Do you think it might be because it gave you a feeling of protection and security, being like the others, almost like it was a second skin? It's just an idea..


----------



## AJ23 (Jan 22, 2008)

*Re: first psychology question*



braveheart said:


> Do you think it might be because it gave you a feeling of protection and security, being like the others, almost like it was a second skin? It's just an idea..



possibly


----------



## lallieth (Jan 22, 2008)

*Re: first psychology question*



AJ23 said:


> This is my first psychology question, its one that has been bothering me since my early teens. Its an odd one i dont know how to put it well here goes. When i was 14 i bought my first leather jacket,  all the other guys in my grade had them so i thought i would buy one as well. But after buying the jacket i found out that i really liked wearing the jacket, exspecially the feel and smell of the leather. My question is Why do i like it so much? It has been  bothering me since then. Could someone explain to me why i feel this way thanks AJ.



I adore the smell and feel of leather.We are attracted to certain smells and perhaps leather for you,is one of them

For me I love the smell of leather,but also books and coffee...


----------



## ladylore (Jan 22, 2008)

*Re: first psychology question*

We all have certain likes and dislikes AJ. Personally I have always owned either a leather or swede jacket since my early 20's. Nothing else seems to do.


----------



## Retired (Jan 22, 2008)

AJ23,

Why is this a concern to you?  Is there some part of the circumstances surrounding your leather jacket you are not sharing at this time, or have you shared all there is to know ?

We all have favorite pieces of clothing, or trinkets we just enjoy wearing, or holding.  It may be the smell, the feel or the look, but we feel a sense of comfort, strength, pride, self confidence when wearing that particular piece of clothing.

When I was working and calling on clients, I had a special suit, shirt, tie and shoes combination I kept in my closet specifically for very high power client negotiations.  It was clothing like any other, but for me that suit gave me more confidence and daring that any other suit in my wardrobe.....and when I wore that particular suit combination, I was invincible when calling on a client!

It was _my_ Superman uniform!


----------



## AJ23 (Jan 22, 2008)

TSOW said:


> AJ23,
> 
> Why is this a concern to you?  Is there some part of the circumstances surrounding your leather jacket you are not sharing at this time, or have you shared all there is to know ?

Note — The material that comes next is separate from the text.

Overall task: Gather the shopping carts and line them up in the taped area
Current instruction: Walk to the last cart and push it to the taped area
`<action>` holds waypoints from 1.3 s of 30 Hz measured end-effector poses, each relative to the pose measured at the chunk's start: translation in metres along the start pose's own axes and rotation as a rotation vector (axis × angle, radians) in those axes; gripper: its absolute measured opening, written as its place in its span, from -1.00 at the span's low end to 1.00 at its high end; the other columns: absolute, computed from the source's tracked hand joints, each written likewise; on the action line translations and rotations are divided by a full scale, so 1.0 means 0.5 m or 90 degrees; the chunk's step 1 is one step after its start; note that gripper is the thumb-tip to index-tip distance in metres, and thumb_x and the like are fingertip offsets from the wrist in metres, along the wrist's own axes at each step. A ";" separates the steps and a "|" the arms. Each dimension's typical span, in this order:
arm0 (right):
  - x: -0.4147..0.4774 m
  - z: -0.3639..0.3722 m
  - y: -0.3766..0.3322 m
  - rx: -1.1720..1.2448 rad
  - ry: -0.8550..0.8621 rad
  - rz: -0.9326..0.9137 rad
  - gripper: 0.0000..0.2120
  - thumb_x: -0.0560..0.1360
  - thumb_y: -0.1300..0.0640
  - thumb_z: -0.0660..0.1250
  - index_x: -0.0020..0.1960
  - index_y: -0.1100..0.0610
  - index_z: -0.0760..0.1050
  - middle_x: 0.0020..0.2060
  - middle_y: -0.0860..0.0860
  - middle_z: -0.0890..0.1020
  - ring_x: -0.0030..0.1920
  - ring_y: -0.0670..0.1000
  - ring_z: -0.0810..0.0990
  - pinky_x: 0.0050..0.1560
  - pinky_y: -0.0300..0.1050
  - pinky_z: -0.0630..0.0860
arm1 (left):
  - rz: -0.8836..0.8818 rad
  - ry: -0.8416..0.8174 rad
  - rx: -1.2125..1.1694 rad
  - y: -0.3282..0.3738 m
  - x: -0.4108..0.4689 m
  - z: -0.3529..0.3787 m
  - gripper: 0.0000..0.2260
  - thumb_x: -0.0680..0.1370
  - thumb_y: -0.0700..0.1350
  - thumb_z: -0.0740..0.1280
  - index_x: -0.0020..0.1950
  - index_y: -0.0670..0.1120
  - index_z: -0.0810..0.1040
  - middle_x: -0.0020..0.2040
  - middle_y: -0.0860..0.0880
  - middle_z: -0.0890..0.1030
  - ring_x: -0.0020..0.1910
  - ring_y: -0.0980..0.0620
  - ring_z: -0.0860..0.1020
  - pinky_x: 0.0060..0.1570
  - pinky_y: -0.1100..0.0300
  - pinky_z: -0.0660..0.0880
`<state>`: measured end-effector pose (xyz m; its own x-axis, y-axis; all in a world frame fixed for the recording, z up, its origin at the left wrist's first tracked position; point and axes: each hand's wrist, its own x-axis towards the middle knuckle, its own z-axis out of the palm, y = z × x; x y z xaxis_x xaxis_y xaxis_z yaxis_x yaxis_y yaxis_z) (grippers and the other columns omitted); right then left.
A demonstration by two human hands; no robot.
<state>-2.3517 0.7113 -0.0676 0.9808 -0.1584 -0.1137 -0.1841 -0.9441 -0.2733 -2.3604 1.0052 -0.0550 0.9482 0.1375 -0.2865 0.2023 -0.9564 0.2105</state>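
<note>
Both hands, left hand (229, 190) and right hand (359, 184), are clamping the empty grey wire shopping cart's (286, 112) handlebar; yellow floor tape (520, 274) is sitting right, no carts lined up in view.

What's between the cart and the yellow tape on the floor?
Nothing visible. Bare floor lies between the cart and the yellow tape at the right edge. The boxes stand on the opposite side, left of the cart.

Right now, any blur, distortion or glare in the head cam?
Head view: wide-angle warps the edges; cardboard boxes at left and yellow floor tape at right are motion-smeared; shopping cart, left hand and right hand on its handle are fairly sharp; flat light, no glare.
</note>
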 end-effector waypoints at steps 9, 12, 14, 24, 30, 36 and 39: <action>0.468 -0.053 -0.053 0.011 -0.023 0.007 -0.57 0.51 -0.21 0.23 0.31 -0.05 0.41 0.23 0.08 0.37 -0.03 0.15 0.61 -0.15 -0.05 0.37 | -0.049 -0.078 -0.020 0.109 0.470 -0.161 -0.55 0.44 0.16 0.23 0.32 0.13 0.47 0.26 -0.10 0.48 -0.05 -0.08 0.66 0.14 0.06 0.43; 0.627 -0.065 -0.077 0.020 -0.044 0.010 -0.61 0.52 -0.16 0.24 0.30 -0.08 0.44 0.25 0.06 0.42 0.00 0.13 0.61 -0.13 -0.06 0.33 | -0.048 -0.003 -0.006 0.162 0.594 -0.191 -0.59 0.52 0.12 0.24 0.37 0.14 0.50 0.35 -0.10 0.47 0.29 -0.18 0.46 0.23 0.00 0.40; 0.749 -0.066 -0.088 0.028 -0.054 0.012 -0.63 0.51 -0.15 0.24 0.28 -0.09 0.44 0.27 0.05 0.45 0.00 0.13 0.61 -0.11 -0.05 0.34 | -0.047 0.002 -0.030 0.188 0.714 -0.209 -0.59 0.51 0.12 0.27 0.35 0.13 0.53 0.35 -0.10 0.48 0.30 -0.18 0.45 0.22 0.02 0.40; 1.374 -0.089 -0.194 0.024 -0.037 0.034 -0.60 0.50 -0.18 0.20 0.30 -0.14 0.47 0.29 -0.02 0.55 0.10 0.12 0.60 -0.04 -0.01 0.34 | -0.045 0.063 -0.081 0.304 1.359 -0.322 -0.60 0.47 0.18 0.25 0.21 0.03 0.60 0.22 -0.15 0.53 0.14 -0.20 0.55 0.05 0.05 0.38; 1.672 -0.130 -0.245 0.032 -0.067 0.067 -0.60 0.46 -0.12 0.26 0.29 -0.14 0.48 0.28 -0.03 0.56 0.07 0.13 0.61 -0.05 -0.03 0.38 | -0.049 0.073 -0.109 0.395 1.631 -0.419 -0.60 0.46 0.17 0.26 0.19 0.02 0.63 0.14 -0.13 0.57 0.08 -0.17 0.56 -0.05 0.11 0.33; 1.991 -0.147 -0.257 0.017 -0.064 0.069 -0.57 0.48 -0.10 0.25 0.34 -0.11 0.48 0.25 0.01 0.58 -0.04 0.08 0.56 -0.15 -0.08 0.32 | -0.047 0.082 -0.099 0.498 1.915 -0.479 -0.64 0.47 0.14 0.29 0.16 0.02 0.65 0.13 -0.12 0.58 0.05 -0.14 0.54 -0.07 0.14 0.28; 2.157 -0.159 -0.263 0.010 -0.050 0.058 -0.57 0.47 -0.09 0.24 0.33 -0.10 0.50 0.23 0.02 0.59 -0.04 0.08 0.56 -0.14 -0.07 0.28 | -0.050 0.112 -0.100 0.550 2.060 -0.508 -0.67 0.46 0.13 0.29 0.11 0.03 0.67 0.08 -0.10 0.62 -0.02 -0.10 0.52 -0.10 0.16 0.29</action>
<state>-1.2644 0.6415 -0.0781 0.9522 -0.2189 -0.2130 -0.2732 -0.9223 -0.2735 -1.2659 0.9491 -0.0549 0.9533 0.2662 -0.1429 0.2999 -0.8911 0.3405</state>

Well your right there is more to it, its hard for me to talk about. But maybe it would be better to just get off my chest well here goes. I think it was 2005 i was up at the mall doing some after christmas shopping looking for good deals. One of the stores i wanted to check was wilsons leather, and to see if they had any jackets that were reduced. So i walked in and looked around and saw that they did have some jackets reduced, but none were any that i liked. But i did see a pair of leather pants that were reduced from $300 to $129. I always wanted a pair before (even before i wanted a leather jacket) but never had the money or the courage to buy them. So i asked the saleswoman if i could try them on, she said i could so i did. But when i was trying them on i thought to myself should i really spend $129 on them. So i decide not to get them and to just continue my shopping. I finaly did get a pair of leather pants last January on ebay. But once i got them they were they only pair of pants. That i wanted to wear, they were just too comfortable to take off and if i wasnt wearing them i was thinking of wearing them. and i felt invincable like you said TSOW, plus i thought i looked good in them too. but i had to end up throwing them away after i let my cousin borrow them, i got them back and they smelled like smoke. So i moved on and forgot about them until this past November when i was walking up at the mall and saw a pair and i have been thinking about them ever since. There is the full story i hope this helps a little more, i just dont know what to think. 1 is this normal for a 23 year old to think like this and 2 what should i do should i try and forgot about it or should i just try to control it and live with it. i do have one theroy, since 2002 when my parents got divorced it has been nonstop stress it has calmed down alot but there still is alot of stress im doing ok i think im starting college in the fall and looking forward to making friends.


----------



## Daniel (Jan 22, 2008)

Most men don't wear leather pants, but, apparently, people with the body frame of Ricky Martin (and not just motorcyclists and women) are ideally suited for the donning of such clothes:

Men`s Clothing: Leather pants for men
Guys in Leather Pants?? - Page 2 - Clubplanet Nightlife Community

Other than that minor difference in fashion, nothing you state seems abnormal to me.    (If I incorrectly assumed you are a guy, then forgive my assumption.)


----------



## lallieth (Jan 23, 2008)

AJ

If wearing the leather pants gives you security and makes you feel good,then go for it!~


----------



## Daniel (Jan 23, 2008)

BTW, when I was in college, I used to like wearing corduroy:

RalphLauren.com


----------



## AJ23 (Jan 23, 2008)

Thanks for the help and the reasurance guys, i was just unsure about the whole thing. I'm still now but not as much before, i just wonder why i have such a fixation on them. Maybe im just making a big deal about the whole thing, from the links and what you all said it seems that alot of guys do wear them then what i thought. I will just have to wait and see when i go to college this fall and see what happens, maybe i can wear them to some partys or just to hang out in. I have heard college is alot different then Highschool, maybe they will be more open to it. I have always wanted to wear corduroy too, they look real dressy but there casual. I should have worn them to a wedding i went too in the summer instead of the cargo pants i wore lol.


----------